Querem dez razões para não vacinar já os políticos?

Anunciar, nesta fase, que na semana que vem entram para uma lista de prioridades na vacinação para a covid-19 Presidente da República, primeiro-ministro, ministros, secretários de Estado, funcionários da Assembleia da República, membros do Conselho de Estado, Provedora de Justiça, membros das regiões autónomas e presidentes de câmara municipal é uma estupidez política inacreditável.

Em primeiro lugar: tal anúncio demonstra que quem decidiu tem as prioridades invertidas em relação ao raciocínio que qualquer banal cidadão, neste caso, teria. Prever vacinar políticos antes de estar terminado o processo de vacinação no pessoal de saúde e de ainda nem sequer se saber quando a vacina vai ser dada a médicos e enfermeiros que trabalhem no setor privado é contrariar o senso comum, sem apresentar qualquer argumento convincente.

Em segundo lugar: como quem decidiu isto é também favorecido pela medida, está a praticar um ato suspeito de egoísmo, de benefício em causa própria, com possíveis consequências mortais para quem fica para trás.
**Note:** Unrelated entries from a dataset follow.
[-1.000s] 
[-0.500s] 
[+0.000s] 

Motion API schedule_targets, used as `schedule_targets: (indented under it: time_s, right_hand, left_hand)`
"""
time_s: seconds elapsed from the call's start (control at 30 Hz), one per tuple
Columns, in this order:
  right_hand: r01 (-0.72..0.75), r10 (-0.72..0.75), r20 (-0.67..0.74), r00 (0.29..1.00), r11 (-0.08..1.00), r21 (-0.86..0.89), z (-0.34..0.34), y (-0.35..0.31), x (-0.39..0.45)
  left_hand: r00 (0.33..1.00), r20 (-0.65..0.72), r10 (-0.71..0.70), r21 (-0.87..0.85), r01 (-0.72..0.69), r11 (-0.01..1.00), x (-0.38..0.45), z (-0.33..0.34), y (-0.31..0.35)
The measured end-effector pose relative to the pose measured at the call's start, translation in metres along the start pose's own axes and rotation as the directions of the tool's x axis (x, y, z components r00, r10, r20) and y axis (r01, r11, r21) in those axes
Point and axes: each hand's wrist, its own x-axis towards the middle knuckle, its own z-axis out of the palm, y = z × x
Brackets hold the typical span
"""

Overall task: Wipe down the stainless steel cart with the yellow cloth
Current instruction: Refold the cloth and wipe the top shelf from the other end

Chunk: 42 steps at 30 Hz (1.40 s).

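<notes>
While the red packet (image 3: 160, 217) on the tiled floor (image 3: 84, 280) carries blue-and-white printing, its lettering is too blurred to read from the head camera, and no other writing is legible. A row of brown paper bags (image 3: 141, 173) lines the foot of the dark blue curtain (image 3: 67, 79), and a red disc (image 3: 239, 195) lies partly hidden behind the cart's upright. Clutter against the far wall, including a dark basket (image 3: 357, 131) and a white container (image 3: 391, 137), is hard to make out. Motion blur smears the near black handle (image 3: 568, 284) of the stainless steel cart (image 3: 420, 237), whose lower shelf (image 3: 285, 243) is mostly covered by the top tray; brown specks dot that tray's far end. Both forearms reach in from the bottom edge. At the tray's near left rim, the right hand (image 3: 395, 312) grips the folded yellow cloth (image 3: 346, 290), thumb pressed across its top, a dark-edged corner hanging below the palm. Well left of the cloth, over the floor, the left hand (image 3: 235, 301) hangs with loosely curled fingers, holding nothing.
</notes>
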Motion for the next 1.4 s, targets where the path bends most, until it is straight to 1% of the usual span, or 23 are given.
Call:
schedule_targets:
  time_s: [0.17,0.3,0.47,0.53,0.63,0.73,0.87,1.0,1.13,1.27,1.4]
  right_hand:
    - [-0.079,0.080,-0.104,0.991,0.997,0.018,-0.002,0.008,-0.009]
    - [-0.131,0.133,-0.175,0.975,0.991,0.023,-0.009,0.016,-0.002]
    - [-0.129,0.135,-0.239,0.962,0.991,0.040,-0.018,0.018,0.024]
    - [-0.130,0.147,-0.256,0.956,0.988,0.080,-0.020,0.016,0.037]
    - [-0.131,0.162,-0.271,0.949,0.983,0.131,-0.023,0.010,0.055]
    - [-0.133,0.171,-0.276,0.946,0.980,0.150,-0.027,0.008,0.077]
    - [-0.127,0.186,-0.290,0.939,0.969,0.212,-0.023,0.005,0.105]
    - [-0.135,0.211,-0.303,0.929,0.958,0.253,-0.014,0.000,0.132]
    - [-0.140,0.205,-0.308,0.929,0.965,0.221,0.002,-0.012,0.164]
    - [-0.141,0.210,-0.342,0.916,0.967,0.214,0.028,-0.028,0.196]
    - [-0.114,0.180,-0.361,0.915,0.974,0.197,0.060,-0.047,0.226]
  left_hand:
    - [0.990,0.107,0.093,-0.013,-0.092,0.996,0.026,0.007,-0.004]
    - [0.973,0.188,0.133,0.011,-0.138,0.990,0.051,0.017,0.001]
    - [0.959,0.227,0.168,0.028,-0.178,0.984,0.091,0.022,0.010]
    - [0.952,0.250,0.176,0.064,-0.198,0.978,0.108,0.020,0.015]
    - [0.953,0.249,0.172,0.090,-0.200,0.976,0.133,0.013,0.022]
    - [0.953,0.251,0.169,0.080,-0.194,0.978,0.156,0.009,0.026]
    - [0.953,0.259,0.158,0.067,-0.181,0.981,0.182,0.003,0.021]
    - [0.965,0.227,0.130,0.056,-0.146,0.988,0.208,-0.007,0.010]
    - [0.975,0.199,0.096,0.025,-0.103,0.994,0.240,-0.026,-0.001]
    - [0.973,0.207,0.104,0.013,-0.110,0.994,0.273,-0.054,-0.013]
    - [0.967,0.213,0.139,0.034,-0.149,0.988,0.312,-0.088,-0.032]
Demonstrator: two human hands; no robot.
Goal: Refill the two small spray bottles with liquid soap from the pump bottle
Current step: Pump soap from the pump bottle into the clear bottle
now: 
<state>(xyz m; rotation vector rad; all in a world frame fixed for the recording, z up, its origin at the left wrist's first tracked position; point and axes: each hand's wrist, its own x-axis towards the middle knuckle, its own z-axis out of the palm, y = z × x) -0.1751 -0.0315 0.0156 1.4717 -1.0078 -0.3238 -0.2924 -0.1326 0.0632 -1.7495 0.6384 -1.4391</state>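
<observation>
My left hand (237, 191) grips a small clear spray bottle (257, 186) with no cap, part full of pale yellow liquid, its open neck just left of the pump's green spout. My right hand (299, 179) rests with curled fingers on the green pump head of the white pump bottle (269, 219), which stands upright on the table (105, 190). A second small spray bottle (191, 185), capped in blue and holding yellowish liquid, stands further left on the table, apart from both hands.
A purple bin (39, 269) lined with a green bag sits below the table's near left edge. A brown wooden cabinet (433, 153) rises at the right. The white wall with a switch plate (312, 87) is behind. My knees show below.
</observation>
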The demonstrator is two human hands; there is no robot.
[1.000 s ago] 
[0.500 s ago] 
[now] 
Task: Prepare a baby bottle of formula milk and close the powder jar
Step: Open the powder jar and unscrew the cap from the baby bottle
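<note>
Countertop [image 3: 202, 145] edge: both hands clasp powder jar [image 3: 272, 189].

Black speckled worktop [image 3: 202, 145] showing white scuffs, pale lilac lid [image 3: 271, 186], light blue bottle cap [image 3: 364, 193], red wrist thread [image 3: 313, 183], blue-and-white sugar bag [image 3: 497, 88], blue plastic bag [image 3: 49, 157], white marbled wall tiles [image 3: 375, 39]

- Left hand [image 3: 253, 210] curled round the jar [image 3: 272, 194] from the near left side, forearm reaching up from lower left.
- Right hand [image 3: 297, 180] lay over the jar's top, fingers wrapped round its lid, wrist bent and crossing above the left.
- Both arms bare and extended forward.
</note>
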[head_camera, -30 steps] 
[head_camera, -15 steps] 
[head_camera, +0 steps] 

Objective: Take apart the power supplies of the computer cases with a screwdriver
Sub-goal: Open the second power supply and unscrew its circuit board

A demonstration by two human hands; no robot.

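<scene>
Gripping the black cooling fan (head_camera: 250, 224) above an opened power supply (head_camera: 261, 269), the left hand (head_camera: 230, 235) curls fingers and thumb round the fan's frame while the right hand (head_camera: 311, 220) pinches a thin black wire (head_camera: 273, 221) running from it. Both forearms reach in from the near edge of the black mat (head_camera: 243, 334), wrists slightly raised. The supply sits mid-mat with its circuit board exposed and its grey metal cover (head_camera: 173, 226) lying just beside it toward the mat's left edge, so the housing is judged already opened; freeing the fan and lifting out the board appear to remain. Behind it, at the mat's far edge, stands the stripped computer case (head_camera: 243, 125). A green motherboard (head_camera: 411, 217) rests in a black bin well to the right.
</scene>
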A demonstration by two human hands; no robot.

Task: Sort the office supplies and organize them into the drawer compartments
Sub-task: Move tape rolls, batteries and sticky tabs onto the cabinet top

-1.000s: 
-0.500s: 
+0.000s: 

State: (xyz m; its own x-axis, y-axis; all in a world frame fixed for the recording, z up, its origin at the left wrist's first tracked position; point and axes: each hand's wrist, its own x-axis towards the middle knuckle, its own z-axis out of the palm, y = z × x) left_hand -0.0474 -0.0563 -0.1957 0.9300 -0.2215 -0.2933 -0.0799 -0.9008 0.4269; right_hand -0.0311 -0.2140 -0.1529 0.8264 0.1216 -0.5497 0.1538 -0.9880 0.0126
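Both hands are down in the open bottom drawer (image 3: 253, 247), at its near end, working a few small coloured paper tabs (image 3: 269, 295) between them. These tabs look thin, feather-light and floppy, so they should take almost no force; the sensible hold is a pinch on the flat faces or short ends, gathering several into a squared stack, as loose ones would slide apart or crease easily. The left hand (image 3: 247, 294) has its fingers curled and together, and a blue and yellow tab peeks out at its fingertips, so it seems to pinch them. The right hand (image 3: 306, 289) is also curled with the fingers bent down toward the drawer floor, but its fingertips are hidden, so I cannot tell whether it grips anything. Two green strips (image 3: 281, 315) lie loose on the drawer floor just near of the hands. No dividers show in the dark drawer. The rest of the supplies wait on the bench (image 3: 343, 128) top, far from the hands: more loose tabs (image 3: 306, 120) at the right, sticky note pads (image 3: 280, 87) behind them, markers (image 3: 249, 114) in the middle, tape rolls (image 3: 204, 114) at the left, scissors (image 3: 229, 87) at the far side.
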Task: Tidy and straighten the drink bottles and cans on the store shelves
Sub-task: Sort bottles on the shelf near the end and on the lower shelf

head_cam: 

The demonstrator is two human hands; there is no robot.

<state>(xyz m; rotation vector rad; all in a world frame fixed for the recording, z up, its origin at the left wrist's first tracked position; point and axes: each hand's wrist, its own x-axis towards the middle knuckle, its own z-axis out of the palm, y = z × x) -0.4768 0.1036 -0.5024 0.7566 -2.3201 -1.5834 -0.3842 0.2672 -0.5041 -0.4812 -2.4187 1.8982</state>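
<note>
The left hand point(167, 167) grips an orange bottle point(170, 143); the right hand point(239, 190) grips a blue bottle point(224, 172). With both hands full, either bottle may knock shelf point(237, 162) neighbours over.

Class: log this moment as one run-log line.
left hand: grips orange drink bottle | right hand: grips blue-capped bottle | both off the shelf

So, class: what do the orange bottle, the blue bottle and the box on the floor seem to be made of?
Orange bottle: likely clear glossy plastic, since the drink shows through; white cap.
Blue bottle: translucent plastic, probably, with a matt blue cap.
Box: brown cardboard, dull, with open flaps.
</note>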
Em terceiro lugar: quem determina uma coisa destas está a meter a cabeça num cepo político onde, como é óbvio, Ordem dos Médicos e Ordem dos Enfermeiros - liderados por opositores ao governo - tratarão de proceder à execução do previsível condenado na opinião pública.

Em quarto lugar: numa altura em que os hospitais privados multiplicam rotinas de colaboração com o Serviço Nacional de Saúde, quer no combate à pandemia quer em tratamentos de outras doenças, deixar os seus profissionais atrás dos políticos na prioridade de vacinação é, dado o ambiente político atual, convidá-los a recusar trabalhar nessas condições, ainda por cima com provável apoio da opinião publicada.

Em quinto lugar: ter pessoal político de segunda linha numa lista de prioridades, à frente dos profissionais de saúde, do público e do privado, que não entraram na primeira lista e, ainda, à frente dos utentes dos lares de idosos, onde o número de mortes é elevado, é desprezar a vida de quem corre certamente maiores probabilidades de contágio do que, por exemplo, um membro do Conselho de Estado.

Em sexto lugar: ter a mesma lista de pessoal político de segunda linha precedência em relação a idosos com mais de 80 anos - que ainda nem sabem quando será possível começarem o processo de vacinação - é atirá-los a eles e às famílias, confinadas há meses num medo quase insuportável, diretamente para o lado dos que prometem "acabar com o sistema" ou com o "socialismo".

Em sétimo lugar: esta medida vai quebrar a confiança que, apesar de tantos incidentes e de tantas polémicas, de tantos infetados e de tantas mortes, permanece forte em relação às líderes do combate à pandemia: a ministra Marta Temido e a diretora-geral da Saúde, Graça Freitas. Se os níveis de confiança nelas caírem para níveis demasiado baixos, o combate à pandemia e o próprio processo de vacinação correm o risco de se tornarem ingovernáveis.

Em oitavo lugar: esta medida vai permitir aos chicos-espertos da pequena política de fazerem o número de recusarem tomar a vacina - se querem continuar a dar borlas ao lado perigoso do populismo, então estão no bom caminho.

Em nono lugar: esta lista surge depois dos casos de alguns presidentes de câmara terem aproveitado a sua ligação a Misericórdias para se vacinarem antes de tempo. Há aqui suspeita de legitimação, a posteriori, de um abuso.

Em décimo lugar: "Quando um navio está a afundar-se, o último a salvar-se é quem o comanda." Foi isto que nos ensinaram a todos quando éramos pequeninos para alinharmos com a suposta moral e ética da sociedade. Na vida real, pelos vistos, não é assim.

Estou mesmo à espera de ouvir a acusação: o Tadeu está a ceder ao populismo... Pois, agora sempre que se criticam privilégios incompreensíveis do poder político e económico leva-se com essa na cara - e é também por se alimentar essa confusão que o verdadeiro populismo se anda a safar tão bem!